> Work instructions:
For each line of the data that includes the word "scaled", copy the line.

Collected data
━━━

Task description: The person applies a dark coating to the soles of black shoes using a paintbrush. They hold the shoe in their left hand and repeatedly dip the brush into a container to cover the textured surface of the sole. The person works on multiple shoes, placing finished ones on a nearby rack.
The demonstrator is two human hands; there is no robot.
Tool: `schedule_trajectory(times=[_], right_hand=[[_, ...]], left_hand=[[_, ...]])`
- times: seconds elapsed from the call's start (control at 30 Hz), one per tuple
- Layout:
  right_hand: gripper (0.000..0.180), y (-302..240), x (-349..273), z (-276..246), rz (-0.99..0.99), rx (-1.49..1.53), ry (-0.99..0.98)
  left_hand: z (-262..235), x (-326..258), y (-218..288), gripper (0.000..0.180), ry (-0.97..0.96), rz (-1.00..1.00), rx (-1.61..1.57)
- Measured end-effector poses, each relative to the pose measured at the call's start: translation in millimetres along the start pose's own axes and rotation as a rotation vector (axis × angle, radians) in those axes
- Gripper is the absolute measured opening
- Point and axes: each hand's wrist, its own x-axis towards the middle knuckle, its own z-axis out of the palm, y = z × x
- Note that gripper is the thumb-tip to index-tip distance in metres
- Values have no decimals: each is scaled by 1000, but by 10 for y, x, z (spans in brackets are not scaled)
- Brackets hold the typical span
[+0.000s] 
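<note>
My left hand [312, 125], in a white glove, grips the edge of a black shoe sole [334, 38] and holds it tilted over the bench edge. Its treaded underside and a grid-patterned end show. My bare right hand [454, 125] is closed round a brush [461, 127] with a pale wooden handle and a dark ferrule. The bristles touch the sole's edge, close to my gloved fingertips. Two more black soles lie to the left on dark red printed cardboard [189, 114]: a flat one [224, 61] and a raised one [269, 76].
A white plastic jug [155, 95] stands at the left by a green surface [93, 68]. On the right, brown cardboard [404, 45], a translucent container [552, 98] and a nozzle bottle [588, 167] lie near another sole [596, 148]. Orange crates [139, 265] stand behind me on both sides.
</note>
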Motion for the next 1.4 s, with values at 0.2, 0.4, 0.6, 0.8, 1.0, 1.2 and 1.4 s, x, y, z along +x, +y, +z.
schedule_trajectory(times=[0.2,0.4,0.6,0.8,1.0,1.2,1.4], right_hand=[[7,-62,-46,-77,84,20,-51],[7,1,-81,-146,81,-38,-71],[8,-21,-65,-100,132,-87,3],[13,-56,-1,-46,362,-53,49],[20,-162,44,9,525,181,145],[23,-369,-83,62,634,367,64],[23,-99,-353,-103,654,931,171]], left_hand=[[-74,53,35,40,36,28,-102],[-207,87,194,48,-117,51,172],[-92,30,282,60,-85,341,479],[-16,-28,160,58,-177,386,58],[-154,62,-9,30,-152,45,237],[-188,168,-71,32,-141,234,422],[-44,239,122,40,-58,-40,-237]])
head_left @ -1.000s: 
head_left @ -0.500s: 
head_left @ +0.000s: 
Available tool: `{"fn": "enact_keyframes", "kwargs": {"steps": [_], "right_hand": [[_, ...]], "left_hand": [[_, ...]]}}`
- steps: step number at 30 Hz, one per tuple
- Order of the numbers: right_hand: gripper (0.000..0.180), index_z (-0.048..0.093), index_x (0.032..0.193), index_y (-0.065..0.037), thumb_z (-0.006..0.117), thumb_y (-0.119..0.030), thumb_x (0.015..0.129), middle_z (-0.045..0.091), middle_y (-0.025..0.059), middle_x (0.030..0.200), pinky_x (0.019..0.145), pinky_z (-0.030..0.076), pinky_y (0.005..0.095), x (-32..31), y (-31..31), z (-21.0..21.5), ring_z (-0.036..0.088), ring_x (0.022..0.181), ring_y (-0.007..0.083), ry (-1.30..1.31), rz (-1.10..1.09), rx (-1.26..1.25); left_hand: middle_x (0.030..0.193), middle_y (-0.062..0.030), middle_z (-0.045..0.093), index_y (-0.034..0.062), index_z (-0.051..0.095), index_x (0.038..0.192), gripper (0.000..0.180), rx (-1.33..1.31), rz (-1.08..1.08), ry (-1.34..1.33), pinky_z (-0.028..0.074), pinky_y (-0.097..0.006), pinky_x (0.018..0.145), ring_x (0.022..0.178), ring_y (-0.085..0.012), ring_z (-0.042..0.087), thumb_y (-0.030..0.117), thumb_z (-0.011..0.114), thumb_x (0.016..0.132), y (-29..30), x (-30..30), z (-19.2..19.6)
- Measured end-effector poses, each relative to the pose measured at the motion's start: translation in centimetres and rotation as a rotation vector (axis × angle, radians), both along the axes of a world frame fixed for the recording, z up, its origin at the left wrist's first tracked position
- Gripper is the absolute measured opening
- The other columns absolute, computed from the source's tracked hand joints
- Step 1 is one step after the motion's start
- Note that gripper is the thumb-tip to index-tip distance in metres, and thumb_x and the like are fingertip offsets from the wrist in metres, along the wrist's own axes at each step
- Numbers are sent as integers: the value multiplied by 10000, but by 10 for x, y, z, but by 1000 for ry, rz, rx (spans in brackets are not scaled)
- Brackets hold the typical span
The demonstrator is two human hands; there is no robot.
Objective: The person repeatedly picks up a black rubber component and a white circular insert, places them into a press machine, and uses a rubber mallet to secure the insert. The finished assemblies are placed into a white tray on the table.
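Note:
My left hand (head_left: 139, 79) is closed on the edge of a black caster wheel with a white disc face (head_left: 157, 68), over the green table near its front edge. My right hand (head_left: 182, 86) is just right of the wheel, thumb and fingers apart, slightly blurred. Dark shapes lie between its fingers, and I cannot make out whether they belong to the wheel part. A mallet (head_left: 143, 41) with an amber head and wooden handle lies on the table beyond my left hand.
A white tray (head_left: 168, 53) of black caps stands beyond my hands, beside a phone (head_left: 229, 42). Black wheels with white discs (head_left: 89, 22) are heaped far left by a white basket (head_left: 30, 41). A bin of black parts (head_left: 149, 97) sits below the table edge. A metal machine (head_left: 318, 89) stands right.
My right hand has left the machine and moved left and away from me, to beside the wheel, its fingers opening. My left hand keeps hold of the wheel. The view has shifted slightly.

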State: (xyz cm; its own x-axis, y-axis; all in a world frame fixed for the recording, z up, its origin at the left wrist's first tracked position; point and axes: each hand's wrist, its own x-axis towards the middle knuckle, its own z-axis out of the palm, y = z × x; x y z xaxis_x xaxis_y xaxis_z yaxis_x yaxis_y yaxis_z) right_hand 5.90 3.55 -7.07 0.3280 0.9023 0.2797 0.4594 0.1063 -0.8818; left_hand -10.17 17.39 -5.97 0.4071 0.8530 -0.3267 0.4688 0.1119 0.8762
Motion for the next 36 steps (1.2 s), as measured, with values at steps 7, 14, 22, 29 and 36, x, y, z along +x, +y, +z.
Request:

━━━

> Reply to the exercise:
- Values have no decimals: each is scaled by 1000, but by 10 for y, x, z (spans in brackets are not scaled)
- Numbers are sent as integers: the value multiplied by 10000, but by 10 for x, y, z, but by 1000 for ry, rz, rx (spans in brackets are not scaled)

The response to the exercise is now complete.